Surface morphology plays a crucial role in dictating electrochemical performance, offering valuable insights into the electrode–electrolyte interaction in electrochemical measurements. In this study, we examined how various Ni doping concentrations influence the controlled growth of distinct morphologies. The surface morphology of WNi-1%, WNi-3%, and WNi-5% thin films are shown in Figure 5a–c at two distinct magnifications of 50 kX and 100 kX. The structure and morphology of these materials are influenced by factors such as dopant type, amount, and fabrication method. Consequently, the surface morphologies of the WO₃ films exhibit variation with increasing Ni content.
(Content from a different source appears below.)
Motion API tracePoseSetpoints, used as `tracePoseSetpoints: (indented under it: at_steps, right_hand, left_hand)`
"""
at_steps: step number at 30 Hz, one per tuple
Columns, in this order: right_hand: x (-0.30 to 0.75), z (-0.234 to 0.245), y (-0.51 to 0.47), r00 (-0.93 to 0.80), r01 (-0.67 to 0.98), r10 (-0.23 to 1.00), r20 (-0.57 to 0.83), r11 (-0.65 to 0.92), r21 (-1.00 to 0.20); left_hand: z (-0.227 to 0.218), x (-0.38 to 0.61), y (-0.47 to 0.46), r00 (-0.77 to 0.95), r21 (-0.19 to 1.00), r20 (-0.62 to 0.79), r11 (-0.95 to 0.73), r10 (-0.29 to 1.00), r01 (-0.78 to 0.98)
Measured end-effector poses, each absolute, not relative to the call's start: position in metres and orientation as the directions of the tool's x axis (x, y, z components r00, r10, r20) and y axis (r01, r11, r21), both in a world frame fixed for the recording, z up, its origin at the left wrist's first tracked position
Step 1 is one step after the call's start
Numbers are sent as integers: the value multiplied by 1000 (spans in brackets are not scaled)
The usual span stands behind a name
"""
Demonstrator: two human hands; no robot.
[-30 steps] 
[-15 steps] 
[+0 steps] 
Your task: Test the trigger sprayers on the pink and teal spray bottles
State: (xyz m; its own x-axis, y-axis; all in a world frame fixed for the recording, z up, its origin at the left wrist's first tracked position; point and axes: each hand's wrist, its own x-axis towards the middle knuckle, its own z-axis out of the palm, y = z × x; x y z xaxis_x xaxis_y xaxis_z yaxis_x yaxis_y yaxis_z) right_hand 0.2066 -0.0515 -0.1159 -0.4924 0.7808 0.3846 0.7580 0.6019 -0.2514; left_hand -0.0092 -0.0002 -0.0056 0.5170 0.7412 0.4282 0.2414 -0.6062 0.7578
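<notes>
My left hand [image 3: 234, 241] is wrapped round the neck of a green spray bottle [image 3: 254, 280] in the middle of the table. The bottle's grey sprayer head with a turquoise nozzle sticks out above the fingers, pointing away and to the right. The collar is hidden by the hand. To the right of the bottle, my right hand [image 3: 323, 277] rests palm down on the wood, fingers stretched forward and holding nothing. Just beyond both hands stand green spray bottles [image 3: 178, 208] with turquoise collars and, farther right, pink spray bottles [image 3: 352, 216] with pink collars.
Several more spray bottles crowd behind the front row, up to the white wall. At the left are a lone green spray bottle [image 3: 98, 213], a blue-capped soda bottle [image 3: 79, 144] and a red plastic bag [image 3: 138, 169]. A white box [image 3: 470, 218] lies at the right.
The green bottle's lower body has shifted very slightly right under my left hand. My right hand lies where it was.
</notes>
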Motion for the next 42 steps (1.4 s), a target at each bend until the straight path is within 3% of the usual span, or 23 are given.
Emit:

The films exhibit uniform adherence to the FTO substrate, forming nanoparticles.

At a minimal 1% Ni doping Figure 5a,a1, nanogranules are small and tightly clustered, forming a dense network covering the WNi-1% substrate. Conversely, the surface structure underwent considerable alteration with a rise in doping concentration from 3 and 5%. Figure 5b,b1 shows an interconnected nanogranule that led to the formation of a porous structure for the WNi-3% sample. The interconnected porous structure significantly enhances the kinetics of ions and electrons transport by providing conductive and smooth pathways. In Figure 5c,c1, the WNi-5% thin film exhibited compact spherical bunches due to the agglomeration of nanogranules. This agglomeration restricts the electrode–electrolyte interaction due to the granules’ complete aggregation and low porosity [9].

The observed morphological variation in the thin films was influenced by varying Ni content. At 1% Ni doping, the clustered morphology likely arises from the initial stage of Ni incorporation. With a low concentration, individual Ni atoms may nucleate preferentially on the surface, leading to the formation of small clusters. These clusters may aggregate due to surface diffusion and coalescence processes, resulting in the observed dense cluster morphology. On increasing the Ni content to 3%, an interconnected and consistent nanogranule arrangement was observed. The increased Ni content promotes the increased surface diffusion of Ni atoms across the film surface; as a result, the material can efficiently migrate and unite into nanogranules. Additionally, this optimum Ni concentration is sufficient to facilitate the nucleation and growth of nanogranules without inducing excessive aggregation. While at 5% doping, the compact spherical bunches formed suggest a saturation point at which further Ni incorporation leads to densification of the WO₃ film. The higher Ni concentration may inhibit the growth of large nanogranules, promoting compaction of the film structure [30,39,40]. Overall, the morphological investigations reveal that the WNi-3% sample has an interconnected nanogranular arrangement with a porous structure. The porous structure of this material increases the availability of reactive sites for electrolytic ions and shortens the distance they need to travel, resulting in improved diffusion rates and enhanced electrochemical performance [10,12]. Energy-dispersive X-ray spectroscopy (EDS) was employed to analyze the distribution of tungsten (W), nickel (Ni), and oxygen (O) in the W–Ni films, as depicted in Figure S1a–c. The discernible peaks in the EDS spectra were assigned to the respective elements that exist in the film, providing additional confirmation of the W–Ni formation. Figure S1a–c presents detailed atomic percentage values, illustrating variations with different Ni doping concentrations.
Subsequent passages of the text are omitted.